"I have a lot of thoughts about want and the danger of desire," she says with energy, speaking over the silent din of her Flash-created imagery. "I think it's interesting that the things we want the most are not helpful."
This is "How I Survived," Jackson's contribution to the Beautiful Losers exhibit on display at the Contemporary Arts Center (CAC).
Eight days until the member's preview to Beautiful Losers, and Jackson's piece is breathing but still under her watchful life support. The artist is waiting for the proper size mirror to be delivered to create a specifically desired effect while she finishes painting the outer facade.
Jackson yearns for the blue to reach the ceiling, while a couple of predatory birds potentially prepare to fly out of her imagination.
It's a site-specific multimedia work that she'll re- create, with modifications, at various stops as Beautiful Losers tours the country. At least a key component -- notably her film -- is complete, and there's a warm pride washing over Jackson's face as she watches the transmission of her video on a bare CAC wall.
"Video is moving. It's flashing. It's hypnotic. I think a lot of us learned art through TV and culture," she says, referencing her fellow "losers."

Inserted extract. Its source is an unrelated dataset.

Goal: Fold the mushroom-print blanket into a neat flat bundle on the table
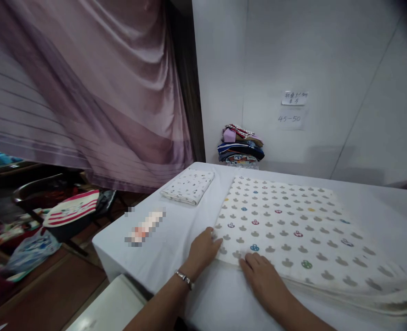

The permeation of film is indicative of the Beautiful Losers culture and the ever-changing face of art. On Friday nights for the duration of the exhibition, movies representative of street culture inspiration will be screened. Larry Clark's Kids, Harmony Korine's Gummo and Penelope Spheeris' The Decline of Western Civilization deliver a gritty and fantastical realism not captured at the local megaplex and only sometimes at Cincinnati's art houses.
The relevance of moving pictures, though, is imprinted most on the artists. Jackson isn't the only one to incorporate film or video into her work.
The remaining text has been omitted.